The solution, we’re told, is to give ourselves an hour to spot the meteors. Look after midnight, when the shower’s radiant point will climb above the horizon. And try to focus on the darkest part of the sky, for the meteors will be most visible there.

God ‘is there and he is not silent’

These solutions have a spiritual corollary.

Francis Schaeffer once wrote a book titled, He is There and He is Not Silent. God is speaking and working constantly in our world. But like meteors at night, we must position ourselves to receive what his grace intends to communicate.

Like meteor watchers who will spend hours after midnight focused on the darkest skies, hearing God’s voice requires time spent alone in his presence at hours and places when distractions are minimized. Our spiritual enemy will do all he can to distract us from communion with our Father. We can expect people, technology, and circumstances to intrude.

That’s why, like Jesus, we need time alone with our Lord before the day begins (Mark 1:35). Like the psalmist, we need regular appointments to meet with God through the day (Psalm 55:17). And we need to end the day with our Father (cf. Luke 6:12).
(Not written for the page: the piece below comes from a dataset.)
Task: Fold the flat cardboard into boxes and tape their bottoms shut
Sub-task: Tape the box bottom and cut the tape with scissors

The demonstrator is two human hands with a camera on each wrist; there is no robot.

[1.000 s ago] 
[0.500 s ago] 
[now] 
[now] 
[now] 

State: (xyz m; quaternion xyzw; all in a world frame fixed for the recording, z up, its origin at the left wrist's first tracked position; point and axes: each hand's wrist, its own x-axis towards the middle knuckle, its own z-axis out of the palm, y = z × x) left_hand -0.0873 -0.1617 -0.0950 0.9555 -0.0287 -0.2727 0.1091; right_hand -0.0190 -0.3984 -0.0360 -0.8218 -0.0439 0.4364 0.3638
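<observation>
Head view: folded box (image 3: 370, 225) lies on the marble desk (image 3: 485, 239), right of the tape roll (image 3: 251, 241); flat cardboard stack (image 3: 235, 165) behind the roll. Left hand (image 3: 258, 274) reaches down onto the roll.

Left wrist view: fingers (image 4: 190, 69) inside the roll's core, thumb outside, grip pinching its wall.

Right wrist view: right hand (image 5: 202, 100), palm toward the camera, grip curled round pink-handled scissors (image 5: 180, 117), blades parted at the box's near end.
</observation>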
Such commitments do not earn the right to hear God’s voice—they position us to experience his grace. You had to be close enough to an electronic device to read these words. We must be close enough to a television to see its screen. An air-conditioned room does us no good in the hot summer unless we’re inside it.

In these secularized days, it can be easy to wonder if God is as real as he was in the biblical era. But neither human nor divine nature have changed. Our problem is not that he’s not present in the darkening skies. Our problem is that many do not take the time to look for him.

When next will you spend significant time alone with your Father?